Start of Block
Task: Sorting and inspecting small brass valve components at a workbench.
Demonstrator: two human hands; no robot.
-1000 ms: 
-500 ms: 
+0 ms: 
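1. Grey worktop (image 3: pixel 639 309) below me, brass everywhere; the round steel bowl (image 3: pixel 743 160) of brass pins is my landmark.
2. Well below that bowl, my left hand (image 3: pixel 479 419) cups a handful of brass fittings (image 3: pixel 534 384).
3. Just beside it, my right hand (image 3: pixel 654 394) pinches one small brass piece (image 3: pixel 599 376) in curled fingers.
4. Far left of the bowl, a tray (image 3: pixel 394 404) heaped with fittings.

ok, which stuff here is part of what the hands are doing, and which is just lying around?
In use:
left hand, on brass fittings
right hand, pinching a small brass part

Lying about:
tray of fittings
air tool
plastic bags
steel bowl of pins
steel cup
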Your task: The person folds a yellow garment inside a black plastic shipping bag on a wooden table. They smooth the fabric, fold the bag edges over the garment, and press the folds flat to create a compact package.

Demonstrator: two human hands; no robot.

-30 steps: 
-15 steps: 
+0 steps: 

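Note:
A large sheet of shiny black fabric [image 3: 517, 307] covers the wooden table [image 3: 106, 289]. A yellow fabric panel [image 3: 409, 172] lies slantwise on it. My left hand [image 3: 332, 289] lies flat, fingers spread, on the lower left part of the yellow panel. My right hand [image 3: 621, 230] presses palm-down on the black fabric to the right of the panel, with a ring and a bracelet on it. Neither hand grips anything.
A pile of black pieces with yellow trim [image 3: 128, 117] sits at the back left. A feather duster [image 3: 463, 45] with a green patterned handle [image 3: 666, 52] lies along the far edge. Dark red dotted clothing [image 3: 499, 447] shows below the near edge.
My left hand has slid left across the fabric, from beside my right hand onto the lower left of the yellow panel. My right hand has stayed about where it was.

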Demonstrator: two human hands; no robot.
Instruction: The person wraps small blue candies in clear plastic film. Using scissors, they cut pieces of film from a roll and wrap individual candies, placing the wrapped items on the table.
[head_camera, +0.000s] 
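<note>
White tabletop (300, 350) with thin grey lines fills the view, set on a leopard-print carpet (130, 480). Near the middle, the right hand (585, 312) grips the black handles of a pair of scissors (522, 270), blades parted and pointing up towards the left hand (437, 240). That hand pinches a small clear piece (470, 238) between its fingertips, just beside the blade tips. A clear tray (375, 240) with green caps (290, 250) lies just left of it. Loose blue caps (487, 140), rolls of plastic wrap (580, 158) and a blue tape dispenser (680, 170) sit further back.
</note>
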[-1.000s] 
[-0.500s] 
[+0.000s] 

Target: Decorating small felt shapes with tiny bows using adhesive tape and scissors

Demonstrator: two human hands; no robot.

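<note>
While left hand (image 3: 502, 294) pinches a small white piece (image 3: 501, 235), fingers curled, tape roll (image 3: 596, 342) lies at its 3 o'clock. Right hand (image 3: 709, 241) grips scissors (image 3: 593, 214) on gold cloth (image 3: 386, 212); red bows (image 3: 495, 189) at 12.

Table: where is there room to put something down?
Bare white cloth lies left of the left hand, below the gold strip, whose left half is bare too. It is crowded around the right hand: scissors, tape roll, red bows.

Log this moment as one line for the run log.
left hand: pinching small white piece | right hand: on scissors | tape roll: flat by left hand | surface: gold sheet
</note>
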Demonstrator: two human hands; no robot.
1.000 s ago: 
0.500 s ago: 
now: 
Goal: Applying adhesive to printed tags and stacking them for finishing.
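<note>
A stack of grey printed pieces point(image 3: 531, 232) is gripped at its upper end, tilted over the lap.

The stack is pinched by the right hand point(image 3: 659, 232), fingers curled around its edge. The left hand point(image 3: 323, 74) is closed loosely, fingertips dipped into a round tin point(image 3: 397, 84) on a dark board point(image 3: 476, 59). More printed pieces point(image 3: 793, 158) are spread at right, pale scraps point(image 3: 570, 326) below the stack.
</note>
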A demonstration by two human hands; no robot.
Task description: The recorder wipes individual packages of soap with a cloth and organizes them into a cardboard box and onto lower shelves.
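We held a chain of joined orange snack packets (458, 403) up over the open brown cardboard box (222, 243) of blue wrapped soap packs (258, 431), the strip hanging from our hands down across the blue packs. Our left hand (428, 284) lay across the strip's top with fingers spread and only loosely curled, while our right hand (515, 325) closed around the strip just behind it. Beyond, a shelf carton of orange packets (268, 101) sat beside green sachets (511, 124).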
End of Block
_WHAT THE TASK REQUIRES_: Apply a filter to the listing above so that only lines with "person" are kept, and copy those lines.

_REPLY_:
Your task: The person folds a yellow garment inside a black plastic shipping bag on a wooden table. They smooth the fabric, fold the bag edges over the garment, and press the folds flat to create a compact package.
Instruction: The person wraps small blue candies in clear plastic film. Using scissors, they cut pieces of film from a roll and wrap individual candies, placing the wrapped items on the table.

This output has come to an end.